■ **Exercise goal**: Copy each line of the following material that has the string "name".

[Start of Attachment]

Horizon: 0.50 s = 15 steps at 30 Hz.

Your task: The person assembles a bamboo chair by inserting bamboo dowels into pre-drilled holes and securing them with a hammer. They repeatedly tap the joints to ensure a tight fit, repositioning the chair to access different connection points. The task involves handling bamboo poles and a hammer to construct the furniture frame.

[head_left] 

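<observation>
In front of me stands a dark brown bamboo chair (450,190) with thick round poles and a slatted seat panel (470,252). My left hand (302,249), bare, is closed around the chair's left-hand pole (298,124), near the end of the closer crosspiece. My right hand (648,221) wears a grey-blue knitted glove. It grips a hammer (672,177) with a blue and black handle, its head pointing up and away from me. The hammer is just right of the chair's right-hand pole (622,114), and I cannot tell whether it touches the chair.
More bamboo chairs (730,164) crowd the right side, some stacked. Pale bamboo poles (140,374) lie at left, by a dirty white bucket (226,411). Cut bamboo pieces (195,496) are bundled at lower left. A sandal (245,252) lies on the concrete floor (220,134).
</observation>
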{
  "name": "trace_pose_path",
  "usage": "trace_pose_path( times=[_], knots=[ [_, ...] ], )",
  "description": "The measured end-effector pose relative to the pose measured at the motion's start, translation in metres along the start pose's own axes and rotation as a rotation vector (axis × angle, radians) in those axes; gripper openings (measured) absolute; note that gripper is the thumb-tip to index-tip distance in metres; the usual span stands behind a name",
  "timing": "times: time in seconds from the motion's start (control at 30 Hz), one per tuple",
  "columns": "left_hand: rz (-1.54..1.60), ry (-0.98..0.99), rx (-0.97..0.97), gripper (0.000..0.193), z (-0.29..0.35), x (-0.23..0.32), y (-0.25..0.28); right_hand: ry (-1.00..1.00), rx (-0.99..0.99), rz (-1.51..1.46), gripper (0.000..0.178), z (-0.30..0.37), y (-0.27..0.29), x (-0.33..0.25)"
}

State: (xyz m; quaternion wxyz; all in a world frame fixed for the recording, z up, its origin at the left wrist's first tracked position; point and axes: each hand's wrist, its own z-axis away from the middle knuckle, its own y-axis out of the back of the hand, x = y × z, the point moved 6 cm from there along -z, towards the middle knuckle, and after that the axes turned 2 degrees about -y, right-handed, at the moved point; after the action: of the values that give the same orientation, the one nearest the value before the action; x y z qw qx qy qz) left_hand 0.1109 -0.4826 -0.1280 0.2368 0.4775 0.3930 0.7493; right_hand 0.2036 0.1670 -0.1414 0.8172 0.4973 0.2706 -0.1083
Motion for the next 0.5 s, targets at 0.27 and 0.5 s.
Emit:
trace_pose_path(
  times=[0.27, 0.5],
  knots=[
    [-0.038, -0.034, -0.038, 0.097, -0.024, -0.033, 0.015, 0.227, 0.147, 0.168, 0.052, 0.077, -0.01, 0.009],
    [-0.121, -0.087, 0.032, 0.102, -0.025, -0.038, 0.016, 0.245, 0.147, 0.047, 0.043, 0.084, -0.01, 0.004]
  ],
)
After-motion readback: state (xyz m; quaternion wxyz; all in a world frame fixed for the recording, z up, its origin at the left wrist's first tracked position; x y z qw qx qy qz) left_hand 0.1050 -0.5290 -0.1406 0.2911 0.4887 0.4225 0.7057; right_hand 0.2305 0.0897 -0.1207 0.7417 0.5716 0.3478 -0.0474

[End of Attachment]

■ **Output for this exercise**:
  "name": "trace_pose_path",
  "description": "The measured end-effector pose relative to the pose measured at the motion's start, translation in metres along the start pose's own axes and rotation as a rotation vector (axis × angle, radians) in those axes; gripper openings (measured) absolute; note that gripper is the thumb-tip to index-tip distance in metres; the usual span stands behind a name",

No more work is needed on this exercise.